Choice, said Mr. Brennan, is the watchword of the 401(k) industry. Previously, people had few retirement investment options. They got the plans their employers gave them, end of story. They didn't see where their money was going, and for the most part, they didn't care. The 401(k) put a new range of investment options within reach of ordinary working people, and more important, the industry taught people how to think about investment choices in a way that really spoke to their concerns and needs.

To what extent is health care really similar to retirement investing? Should the health care industry operate more like the investment world? These are open questions, and one could easily tear holes in Mr. Brennan's comparisons. But the issue of how to communicate the relative benefits and downsides of various forms of health care financing to the public is one that physicians, health benefits managers, and policy makers need to face.
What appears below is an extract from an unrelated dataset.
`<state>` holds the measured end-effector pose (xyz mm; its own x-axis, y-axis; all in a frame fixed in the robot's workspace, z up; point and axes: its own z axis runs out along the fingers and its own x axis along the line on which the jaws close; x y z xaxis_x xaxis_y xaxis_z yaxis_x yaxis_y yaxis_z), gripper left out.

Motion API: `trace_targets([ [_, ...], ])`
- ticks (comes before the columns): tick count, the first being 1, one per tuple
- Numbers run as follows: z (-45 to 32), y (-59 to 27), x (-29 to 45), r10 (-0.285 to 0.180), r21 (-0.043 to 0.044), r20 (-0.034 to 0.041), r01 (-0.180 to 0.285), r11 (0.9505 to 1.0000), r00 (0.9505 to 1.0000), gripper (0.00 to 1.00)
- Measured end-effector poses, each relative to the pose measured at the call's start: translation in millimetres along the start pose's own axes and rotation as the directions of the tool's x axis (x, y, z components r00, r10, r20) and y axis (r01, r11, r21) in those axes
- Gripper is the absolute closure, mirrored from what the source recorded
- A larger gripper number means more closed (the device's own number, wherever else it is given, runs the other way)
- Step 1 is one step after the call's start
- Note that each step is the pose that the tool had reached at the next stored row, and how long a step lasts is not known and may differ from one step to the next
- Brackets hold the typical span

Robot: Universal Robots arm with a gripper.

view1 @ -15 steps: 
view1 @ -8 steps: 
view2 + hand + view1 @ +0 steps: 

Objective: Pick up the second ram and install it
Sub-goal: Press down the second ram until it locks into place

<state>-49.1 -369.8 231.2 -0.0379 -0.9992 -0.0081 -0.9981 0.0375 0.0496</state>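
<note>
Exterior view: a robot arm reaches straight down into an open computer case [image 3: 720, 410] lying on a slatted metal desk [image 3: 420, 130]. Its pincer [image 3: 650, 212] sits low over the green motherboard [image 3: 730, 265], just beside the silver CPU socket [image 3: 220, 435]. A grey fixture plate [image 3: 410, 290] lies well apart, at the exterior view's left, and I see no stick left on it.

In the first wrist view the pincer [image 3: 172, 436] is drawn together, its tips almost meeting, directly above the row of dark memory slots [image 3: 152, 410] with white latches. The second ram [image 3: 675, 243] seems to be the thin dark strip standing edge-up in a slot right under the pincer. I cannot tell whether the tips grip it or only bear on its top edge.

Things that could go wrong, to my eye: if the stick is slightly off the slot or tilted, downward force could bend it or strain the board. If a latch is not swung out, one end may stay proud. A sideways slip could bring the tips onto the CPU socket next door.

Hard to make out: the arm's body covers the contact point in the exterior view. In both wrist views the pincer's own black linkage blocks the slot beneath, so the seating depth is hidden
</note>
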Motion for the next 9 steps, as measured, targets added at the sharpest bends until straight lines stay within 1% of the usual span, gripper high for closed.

Underneath all the policy debate, Mr. Brennan said the real question posed by the consumer-driven health care vision amounts to this: Is the average American worker smart enough to make good decisions about present and future health care needs?

 

 

He said he believes, for the most part, that they are. "I come at my business from the point of view that people are smart. A lot of people, especially in the health care business, come from the point of view that people are not smart and are unable to make intelligent, informed choices. That's a fundamental difference."